→ **YOUR INSTRUCTIONS**
A word-for-word repeat of all the data is the goal.

(Collected data)
○ ○ ○ ○ ○

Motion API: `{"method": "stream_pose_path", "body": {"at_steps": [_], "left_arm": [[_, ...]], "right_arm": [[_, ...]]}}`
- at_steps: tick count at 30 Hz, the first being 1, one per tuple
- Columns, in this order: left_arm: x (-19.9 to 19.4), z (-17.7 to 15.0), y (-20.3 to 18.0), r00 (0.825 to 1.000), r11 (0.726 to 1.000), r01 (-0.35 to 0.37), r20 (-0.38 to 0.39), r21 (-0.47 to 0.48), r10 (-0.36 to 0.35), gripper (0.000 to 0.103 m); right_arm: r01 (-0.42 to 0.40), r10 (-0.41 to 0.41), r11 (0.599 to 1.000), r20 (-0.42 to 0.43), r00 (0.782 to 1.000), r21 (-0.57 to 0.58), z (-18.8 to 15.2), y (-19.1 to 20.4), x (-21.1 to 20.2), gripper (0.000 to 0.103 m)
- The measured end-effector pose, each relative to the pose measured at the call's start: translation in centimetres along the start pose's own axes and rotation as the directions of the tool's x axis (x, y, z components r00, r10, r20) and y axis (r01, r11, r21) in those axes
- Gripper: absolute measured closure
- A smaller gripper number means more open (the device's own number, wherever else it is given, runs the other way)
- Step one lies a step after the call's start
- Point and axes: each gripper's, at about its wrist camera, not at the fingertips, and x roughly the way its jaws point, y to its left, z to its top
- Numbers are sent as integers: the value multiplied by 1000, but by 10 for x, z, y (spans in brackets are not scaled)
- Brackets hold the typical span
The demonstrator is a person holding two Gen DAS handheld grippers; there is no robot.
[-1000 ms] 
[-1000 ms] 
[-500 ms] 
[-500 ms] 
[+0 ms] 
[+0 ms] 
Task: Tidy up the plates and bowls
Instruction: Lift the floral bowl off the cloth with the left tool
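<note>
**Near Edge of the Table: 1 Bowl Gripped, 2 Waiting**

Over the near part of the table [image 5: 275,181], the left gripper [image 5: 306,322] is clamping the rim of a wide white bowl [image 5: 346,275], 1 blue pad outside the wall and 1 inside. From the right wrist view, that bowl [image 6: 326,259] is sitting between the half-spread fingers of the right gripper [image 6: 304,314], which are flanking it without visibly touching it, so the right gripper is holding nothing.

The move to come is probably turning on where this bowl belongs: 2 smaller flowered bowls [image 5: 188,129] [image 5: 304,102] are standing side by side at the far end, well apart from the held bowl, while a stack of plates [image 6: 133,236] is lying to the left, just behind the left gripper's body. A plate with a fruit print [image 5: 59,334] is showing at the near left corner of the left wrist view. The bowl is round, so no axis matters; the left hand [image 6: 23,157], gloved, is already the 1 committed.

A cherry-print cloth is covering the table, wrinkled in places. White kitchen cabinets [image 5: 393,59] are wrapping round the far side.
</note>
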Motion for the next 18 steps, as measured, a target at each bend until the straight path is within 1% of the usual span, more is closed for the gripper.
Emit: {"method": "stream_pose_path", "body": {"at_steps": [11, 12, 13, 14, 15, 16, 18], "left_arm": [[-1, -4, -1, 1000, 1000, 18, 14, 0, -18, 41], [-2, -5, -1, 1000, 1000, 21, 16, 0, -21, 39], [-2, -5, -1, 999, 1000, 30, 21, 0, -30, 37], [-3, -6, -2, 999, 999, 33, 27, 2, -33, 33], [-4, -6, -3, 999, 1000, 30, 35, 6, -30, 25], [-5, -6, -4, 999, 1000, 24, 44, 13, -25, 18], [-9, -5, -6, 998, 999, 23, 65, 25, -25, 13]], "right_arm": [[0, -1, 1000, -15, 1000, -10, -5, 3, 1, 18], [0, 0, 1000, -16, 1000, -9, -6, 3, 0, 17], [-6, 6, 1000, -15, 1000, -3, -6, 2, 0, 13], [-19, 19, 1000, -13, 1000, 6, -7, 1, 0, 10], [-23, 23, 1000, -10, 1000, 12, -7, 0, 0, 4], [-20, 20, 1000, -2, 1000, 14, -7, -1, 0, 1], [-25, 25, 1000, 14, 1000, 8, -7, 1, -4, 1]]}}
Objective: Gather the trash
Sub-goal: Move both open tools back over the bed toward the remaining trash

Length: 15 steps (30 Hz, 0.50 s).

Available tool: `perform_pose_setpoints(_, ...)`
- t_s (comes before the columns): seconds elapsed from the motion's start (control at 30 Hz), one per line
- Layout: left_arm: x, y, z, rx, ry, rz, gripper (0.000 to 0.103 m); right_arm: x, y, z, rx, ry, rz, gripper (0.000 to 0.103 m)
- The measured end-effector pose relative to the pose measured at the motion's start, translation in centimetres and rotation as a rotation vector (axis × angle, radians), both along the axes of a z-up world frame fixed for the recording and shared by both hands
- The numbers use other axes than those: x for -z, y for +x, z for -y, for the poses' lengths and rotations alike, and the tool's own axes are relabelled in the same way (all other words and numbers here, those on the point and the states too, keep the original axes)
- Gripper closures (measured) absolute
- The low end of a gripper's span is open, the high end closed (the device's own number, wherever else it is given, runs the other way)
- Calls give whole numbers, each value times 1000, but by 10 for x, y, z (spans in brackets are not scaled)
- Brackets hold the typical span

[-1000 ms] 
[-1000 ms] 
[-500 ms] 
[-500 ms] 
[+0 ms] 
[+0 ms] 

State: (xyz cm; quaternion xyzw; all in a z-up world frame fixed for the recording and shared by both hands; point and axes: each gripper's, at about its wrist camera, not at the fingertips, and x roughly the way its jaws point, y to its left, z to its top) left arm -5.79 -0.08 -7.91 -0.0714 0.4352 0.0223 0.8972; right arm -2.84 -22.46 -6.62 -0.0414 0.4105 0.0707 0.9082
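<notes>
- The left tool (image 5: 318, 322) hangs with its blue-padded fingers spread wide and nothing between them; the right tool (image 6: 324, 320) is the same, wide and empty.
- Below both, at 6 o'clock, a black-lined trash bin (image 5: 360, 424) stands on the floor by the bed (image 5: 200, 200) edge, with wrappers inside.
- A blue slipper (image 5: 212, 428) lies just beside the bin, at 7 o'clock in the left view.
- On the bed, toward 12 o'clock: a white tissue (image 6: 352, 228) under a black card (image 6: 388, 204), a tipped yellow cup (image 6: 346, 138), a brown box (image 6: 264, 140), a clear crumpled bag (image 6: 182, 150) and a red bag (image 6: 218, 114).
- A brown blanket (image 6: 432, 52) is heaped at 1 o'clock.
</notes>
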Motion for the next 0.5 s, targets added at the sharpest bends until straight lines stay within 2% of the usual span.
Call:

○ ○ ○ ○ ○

→ **RESULT**
Motion API: `{"method": "stream_pose_path", "body": {"at_steps": [_], "left_arm": [[_, ...]], "right_arm": [[_, ...]]}}`
- at_steps: tick count at 30 Hz, the first being 1, one per tuple
- Columns, in this order: left_arm: x (-19.9 to 19.4), z (-17.7 to 15.0), y (-20.3 to 18.0), r00 (0.825 to 1.000), r11 (0.726 to 1.000), r01 (-0.35 to 0.37), r20 (-0.38 to 0.39), r21 (-0.47 to 0.48), r10 (-0.36 to 0.35), gripper (0.000 to 0.103 m); right_arm: r01 (-0.42 to 0.40), r10 (-0.41 to 0.41), r11 (0.599 to 1.000), r20 (-0.42 to 0.43), r00 (0.782 to 1.000), r21 (-0.57 to 0.58), z (-18.8 to 15.2), y (-19.1 to 20.4), x (-21.1 to 20.2), gripper (0.000 to 0.103 m)
- The measured end-effector pose, each relative to the pose measured at the call's start: translation in centimetres along the start pose's own axes and rotation as the directions of the tool's x axis (x, y, z components r00, r10, r20) and y axis (r01, r11, r21) in those axes
- Gripper: absolute measured closure
- A smaller gripper number means more open (the device's own number, wherever else it is given, runs the other way)
- Step one lies a step after the call's start
- Point and axes: each gripper's, at about its wrist camera, not at the fingertips, and x roughly the way its jaws point, y to its left, z to its top
- Numbers are sent as integers: the value multiplied by 1000, but by 10 for x, z, y (spans in brackets are not scaled)
- Brackets hold the typical span
The demonstrator is a person holding two Gen DAS handheld grippers; there is no robot.
[-1000 ms] 
[-1000 ms] 
[-500 ms] 
[-500 ms] 
[+0 ms] 
[+0 ms] 
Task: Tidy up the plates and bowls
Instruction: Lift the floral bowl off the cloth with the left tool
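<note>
**Near Edge of the Table: 1 Bowl Gripped, 2 Waiting**

Over the near part of the table [image 5: 275,181], the left gripper [image 5: 306,322] is clamping the rim of a wide white bowl [image 5: 346,275], 1 blue pad outside the wall and 1 inside. From the right wrist view, that bowl [image 6: 326,259] is sitting between the half-spread fingers of the right gripper [image 6: 304,314], which are flanking it without visibly touching it, so the right gripper is holding nothing.

The move to come is probably turning on where this bowl belongs: 2 smaller flowered bowls [image 5: 188,129] [image 5: 304,102] are standing side by side at the far end, well apart from the held bowl, while a stack of plates [image 6: 133,236] is lying to the left, just behind the left gripper's body. A plate with a fruit print [image 5: 59,334] is showing at the near left corner of the left wrist view. The bowl is round, so no axis matters; the left hand [image 6: 23,157], gloved, is already the 1 committed.

A cherry-print cloth is covering the table, wrinkled in places. White kitchen cabinets [image 5: 393,59] are wrapping round the far side.
</note>
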Motion for the next 18 steps, as measured, a target at each bend until the straight path is within 1% of the usual span, more is closed for the gripper.
Emit: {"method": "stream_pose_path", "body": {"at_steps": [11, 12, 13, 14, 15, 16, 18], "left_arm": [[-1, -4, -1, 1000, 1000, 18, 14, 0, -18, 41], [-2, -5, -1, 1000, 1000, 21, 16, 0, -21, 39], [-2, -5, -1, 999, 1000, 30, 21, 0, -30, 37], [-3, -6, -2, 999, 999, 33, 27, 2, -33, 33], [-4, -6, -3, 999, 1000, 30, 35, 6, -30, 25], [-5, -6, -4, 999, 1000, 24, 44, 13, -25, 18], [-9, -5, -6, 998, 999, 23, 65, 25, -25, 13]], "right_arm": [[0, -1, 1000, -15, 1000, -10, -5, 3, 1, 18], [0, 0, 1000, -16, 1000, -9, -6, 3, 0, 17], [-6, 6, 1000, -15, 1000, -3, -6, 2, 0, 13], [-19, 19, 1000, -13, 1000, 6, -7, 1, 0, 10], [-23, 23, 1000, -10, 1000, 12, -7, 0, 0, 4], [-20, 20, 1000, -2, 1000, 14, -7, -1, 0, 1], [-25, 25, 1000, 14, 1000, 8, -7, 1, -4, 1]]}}
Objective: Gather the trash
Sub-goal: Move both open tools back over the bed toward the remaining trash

Length: 15 steps (30 Hz, 0.50 s).

Available tool: `perform_pose_setpoints(_, ...)`
- t_s (comes before the columns): seconds elapsed from the motion's start (control at 30 Hz), one per line
- Layout: left_arm: x, y, z, rx, ry, rz, gripper (0.000 to 0.103 m); right_arm: x, y, z, rx, ry, rz, gripper (0.000 to 0.103 m)
- The measured end-effector pose relative to the pose measured at the motion's start, translation in centimetres and rotation as a rotation vector (axis × angle, radians), both along the axes of a z-up world frame fixed for the recording and shared by both hands
- The numbers use other axes than those: x for -z, y for +x, z for -y, for the poses' lengths and rotations alike, and the tool's own axes are relabelled in the same way (all other words and numbers here, those on the point and the states too, keep the original axes)
- Gripper closures (measured) absolute
- The low end of a gripper's span is open, the high end closed (the device's own number, wherever else it is given, runs the other way)
- Calls give whole numbers, each value times 1000, but by 10 for x, y, z (spans in brackets are not scaled)
- Brackets hold the typical span

[-1000 ms] 
[-1000 ms] 
[-500 ms] 
[-500 ms] 
[+0 ms] 
[+0 ms] 

State: (xyz cm; quaternion xyzw; all in a z-up world frame fixed for the recording and shared by both hands; point and axes: each gripper's, at about its wrist camera, not at the fingertips, and x roughly the way its jaws point, y to its left, z to its top) left arm -5.79 -0.08 -7.91 -0.0714 0.4352 0.0223 0.8972; right arm -2.84 -22.46 -6.62 -0.0414 0.4105 0.0707 0.9082
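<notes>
- The left tool (image 5: 318, 322) hangs with its blue-padded fingers spread wide and nothing between them; the right tool (image 6: 324, 320) is the same, wide and empty.
- Below both, at 6 o'clock, a black-lined trash bin (image 5: 360, 424) stands on the floor by the bed (image 5: 200, 200) edge, with wrappers inside.
- A blue slipper (image 5: 212, 428) lies just beside the bin, at 7 o'clock in the left view.
- On the bed, toward 12 o'clock: a white tissue (image 6: 352, 228) under a black card (image 6: 388, 204), a tipped yellow cup (image 6: 346, 138), a brown box (image 6: 264, 140), a clear crumpled bag (image 6: 182, 150) and a red bag (image 6: 218, 114).
- A brown blanket (image 6: 432, 52) is heaped at 1 o'clock.
</notes>
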Motion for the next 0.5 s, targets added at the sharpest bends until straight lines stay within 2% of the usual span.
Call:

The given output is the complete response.